While none of these dishes are served family style, the latter two entrees are typical Thai one-plate meals. And while their featured proteins are part of a homogenous whole, other third courses are presented with a more formal, Western, fine-dining approach: duck breast is sliced thin and arrayed over a mango-plum sauce, garnished with a strip of fried banana, a few sliced grape coins, and a single blueberry hanging out on the plate like it fell from the sky, while the steak is sliced and similarly plated on a roasted banana pepper sauce. These two entrees have other things in common—the meat is overcooked (the kitchen recommends the duck cooked to medium, oddly), and they’re the most boring dishes on the menu.
Desserts billed as the “chef’s whim” on both occasions were mysterious bets; the servers couldn’t offer any hints as to what was in store.
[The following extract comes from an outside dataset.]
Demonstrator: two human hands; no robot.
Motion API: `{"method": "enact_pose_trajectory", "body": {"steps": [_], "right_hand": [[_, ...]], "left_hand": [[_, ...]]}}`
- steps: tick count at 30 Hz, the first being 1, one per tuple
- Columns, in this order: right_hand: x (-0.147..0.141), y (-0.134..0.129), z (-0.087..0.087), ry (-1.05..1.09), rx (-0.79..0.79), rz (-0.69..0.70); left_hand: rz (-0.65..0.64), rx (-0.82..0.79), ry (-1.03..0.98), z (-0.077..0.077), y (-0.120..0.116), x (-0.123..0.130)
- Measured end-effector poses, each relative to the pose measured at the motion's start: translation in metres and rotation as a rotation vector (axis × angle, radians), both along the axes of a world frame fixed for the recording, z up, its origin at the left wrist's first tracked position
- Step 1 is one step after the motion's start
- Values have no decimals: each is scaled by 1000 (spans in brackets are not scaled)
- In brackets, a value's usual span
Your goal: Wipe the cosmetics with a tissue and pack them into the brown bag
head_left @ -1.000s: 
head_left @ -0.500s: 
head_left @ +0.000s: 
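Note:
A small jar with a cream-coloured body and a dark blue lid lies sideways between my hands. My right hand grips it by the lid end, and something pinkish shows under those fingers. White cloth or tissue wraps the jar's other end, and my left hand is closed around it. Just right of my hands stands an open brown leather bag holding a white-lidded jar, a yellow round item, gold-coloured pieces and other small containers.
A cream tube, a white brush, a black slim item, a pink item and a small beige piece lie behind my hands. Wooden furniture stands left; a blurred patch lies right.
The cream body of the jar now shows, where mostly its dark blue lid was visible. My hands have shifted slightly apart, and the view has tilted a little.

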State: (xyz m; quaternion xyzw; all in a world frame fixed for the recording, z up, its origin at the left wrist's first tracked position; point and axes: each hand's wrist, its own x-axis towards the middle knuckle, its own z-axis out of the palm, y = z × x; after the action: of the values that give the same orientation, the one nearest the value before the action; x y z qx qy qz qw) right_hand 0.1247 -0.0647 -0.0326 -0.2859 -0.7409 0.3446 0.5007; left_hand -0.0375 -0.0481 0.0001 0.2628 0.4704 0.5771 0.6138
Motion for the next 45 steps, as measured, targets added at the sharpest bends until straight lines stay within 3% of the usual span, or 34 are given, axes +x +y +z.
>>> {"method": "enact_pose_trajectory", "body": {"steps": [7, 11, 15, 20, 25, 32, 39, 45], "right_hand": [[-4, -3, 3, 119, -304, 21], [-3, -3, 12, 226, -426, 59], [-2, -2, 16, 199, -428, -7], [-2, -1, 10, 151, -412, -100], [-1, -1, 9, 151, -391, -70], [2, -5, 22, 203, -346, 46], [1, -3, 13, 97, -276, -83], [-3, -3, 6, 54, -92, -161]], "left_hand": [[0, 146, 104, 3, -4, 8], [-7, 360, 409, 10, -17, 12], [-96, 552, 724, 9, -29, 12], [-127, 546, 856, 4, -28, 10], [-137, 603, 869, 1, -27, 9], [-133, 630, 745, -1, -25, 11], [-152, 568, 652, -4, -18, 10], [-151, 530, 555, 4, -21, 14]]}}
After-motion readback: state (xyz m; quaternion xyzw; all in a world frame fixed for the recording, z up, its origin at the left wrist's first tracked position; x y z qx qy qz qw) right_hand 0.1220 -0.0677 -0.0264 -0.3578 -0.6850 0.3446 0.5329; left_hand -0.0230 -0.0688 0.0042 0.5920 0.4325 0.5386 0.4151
On one visit it was a small dish of coconut sticky rice topped with a few audacious batons of pungent durian fruit, the next a small dish of tapioca infused with green pandanus leaf imparting a floral, jasminelike aroma, each time served with a side of mango and rambutan.
Right now Herb is cooking a summer menu, and the plan is to change with the seasons, though it’s an open question as to how Thai food can truly adapt to the capricious midwestern cycle. What’s clear is that the restaurant doesn’t know what it wants to be yet. Is it “home style” or “redefined?” Is it southern Thai or midwestern seasonal? And what exactly makes these well-known dishes uniquely “holistic” when they incorporate many of the same ingredients that are used everywhere else they’re served?
Despite these affectations, it’s difficult to call Herb pretentious. It’s too earnest for that. The servers aren’t yet able to determine whether everything is OK without interrupting to ask every third bite. Take it easy, guys. This is the big city. We’ve eaten Thai food before. Sure, with the exception of the soups, every single dish on the menu is garnished with some species of edible flower. But for the most part, underneath that “redefinition” this Thai food isn’t too bad. Once Herb settles on an identity, the rest of us just might see it for ourselves.